▸ BRIEF
Where the material below has a line containing "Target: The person", start repeating exactly, and keep going through the line containing "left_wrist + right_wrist", with no other lines.

::: DATA SEGMENT

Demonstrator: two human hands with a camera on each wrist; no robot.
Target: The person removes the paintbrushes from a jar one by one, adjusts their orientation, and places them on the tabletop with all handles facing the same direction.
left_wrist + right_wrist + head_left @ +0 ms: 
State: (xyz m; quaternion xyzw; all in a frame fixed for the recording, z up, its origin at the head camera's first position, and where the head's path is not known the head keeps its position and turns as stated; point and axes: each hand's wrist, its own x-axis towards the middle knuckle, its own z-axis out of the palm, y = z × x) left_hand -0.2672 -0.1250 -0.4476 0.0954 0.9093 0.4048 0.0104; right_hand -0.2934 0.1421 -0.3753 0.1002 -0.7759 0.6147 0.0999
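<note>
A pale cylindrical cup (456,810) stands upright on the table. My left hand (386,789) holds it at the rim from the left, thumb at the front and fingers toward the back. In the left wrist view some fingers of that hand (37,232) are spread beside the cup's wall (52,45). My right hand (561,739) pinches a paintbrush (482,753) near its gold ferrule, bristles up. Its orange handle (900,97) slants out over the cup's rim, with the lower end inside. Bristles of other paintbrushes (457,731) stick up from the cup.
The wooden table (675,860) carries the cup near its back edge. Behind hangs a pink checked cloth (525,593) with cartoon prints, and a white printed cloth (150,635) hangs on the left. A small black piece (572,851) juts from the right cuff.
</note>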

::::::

▸ RESULT OF THE EXERCISE
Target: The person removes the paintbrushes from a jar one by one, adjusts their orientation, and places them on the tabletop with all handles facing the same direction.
left_wrist + right_wrist + head_left @ +0 ms: 

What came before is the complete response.